● **Records provided**

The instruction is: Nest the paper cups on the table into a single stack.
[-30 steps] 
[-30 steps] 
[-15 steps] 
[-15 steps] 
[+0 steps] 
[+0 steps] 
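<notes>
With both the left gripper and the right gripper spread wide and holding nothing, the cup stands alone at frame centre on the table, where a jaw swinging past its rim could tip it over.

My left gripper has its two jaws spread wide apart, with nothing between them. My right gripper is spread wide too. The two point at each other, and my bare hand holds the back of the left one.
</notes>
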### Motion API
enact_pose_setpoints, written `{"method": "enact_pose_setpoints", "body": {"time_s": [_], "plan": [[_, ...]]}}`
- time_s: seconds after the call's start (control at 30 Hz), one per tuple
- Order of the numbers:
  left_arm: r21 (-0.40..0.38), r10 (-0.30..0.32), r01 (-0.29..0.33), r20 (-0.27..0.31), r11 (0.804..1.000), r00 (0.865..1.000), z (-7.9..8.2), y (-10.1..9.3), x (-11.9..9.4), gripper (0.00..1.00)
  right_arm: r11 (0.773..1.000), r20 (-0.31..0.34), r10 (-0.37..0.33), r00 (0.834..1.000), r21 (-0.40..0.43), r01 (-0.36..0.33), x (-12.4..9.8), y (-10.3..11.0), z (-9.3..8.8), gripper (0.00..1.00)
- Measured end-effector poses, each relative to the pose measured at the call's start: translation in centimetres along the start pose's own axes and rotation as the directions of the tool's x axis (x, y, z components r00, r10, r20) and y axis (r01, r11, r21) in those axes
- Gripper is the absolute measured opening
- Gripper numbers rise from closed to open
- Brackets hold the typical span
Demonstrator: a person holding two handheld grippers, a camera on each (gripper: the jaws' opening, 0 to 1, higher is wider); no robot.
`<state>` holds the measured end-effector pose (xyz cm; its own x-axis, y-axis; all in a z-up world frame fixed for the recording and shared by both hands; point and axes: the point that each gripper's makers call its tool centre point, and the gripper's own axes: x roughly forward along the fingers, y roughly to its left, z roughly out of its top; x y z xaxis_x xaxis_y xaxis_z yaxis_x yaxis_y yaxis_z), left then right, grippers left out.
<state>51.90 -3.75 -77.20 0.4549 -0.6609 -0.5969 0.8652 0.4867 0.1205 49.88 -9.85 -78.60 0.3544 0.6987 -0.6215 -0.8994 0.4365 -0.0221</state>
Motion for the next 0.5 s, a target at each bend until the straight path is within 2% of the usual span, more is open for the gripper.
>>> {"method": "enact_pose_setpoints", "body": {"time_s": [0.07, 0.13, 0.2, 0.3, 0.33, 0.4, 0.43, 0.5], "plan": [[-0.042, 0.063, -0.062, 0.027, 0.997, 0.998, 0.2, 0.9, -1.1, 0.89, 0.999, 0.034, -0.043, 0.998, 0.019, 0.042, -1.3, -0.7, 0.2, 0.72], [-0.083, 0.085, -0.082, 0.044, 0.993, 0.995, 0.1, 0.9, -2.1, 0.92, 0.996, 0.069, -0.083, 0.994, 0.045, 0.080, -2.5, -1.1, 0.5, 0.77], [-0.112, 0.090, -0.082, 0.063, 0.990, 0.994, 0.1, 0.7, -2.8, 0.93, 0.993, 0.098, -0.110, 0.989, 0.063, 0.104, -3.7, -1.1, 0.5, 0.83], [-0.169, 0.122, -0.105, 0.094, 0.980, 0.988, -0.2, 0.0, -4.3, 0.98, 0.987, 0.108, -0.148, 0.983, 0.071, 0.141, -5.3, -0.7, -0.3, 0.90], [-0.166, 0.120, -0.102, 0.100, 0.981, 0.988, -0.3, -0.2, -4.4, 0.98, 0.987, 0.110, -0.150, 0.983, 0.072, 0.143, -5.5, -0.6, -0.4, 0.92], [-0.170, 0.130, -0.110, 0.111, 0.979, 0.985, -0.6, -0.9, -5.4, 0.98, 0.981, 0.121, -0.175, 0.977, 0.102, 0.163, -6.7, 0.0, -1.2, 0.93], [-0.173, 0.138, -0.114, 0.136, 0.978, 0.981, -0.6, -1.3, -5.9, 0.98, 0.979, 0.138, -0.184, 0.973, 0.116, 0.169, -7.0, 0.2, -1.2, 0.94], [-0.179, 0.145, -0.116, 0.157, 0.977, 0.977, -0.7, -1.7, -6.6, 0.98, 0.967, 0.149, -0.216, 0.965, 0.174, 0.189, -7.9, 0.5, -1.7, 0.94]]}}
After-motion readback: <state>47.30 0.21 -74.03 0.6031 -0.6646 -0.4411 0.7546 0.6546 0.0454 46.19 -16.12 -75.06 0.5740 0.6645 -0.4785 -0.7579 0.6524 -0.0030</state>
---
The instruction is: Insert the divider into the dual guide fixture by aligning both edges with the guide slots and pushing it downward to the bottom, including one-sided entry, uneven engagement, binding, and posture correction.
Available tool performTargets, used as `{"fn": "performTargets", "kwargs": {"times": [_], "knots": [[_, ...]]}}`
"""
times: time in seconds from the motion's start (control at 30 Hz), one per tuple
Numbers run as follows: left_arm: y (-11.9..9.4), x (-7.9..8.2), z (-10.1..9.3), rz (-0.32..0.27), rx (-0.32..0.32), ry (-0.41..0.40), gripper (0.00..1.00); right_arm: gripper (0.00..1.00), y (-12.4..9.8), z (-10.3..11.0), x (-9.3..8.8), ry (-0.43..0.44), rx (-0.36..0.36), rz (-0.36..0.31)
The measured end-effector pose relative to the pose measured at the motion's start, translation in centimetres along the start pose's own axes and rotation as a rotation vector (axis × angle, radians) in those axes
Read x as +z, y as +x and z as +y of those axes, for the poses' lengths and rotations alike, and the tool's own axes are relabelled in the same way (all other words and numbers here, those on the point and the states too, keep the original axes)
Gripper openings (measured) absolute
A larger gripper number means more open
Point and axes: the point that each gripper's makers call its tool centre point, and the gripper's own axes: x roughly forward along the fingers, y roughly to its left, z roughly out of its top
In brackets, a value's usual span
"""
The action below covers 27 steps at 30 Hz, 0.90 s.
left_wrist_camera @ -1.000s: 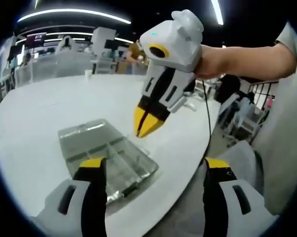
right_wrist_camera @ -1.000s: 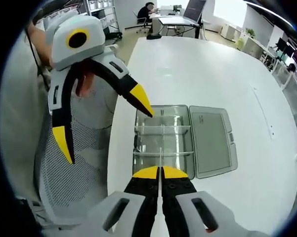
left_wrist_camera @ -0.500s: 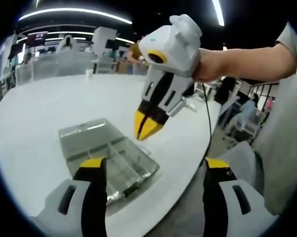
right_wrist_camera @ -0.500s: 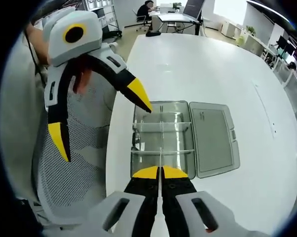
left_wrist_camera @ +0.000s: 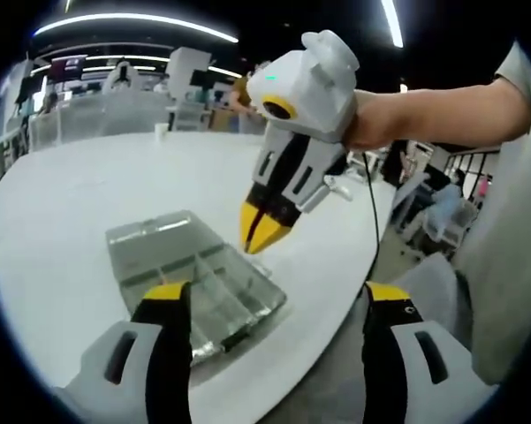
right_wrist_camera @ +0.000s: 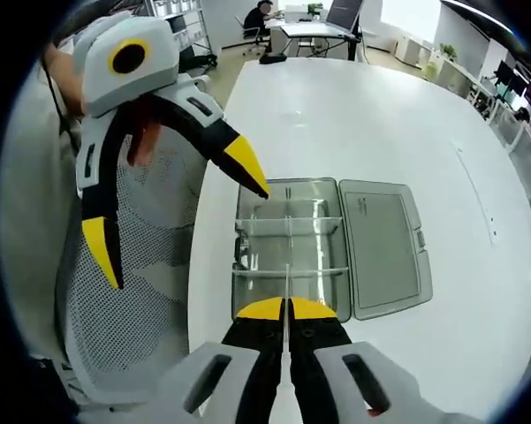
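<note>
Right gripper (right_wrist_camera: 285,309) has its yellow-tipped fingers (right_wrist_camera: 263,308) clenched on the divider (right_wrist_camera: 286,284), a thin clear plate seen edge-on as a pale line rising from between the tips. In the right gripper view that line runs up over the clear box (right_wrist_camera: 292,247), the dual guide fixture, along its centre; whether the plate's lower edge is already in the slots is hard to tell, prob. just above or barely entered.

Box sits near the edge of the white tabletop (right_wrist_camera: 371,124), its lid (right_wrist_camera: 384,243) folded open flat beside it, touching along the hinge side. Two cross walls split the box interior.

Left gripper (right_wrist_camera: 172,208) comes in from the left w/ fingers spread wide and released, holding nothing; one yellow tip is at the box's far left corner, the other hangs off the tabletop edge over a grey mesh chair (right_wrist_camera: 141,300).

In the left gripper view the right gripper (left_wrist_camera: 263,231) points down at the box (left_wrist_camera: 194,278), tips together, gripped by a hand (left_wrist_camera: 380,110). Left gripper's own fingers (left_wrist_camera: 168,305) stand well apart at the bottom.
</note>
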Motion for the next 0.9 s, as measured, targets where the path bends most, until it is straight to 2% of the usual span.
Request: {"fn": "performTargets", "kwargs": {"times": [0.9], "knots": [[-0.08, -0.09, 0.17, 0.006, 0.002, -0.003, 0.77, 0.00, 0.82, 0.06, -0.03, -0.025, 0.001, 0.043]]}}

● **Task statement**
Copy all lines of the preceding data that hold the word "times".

● **Worked solution**
Available tool performTargets, used as `{"fn": "performTargets", "kwargs": {"times": [_], "knots": [[_, ...]]}}`
times: time in seconds from the motion's start (control at 30 Hz), one per tuple
Request: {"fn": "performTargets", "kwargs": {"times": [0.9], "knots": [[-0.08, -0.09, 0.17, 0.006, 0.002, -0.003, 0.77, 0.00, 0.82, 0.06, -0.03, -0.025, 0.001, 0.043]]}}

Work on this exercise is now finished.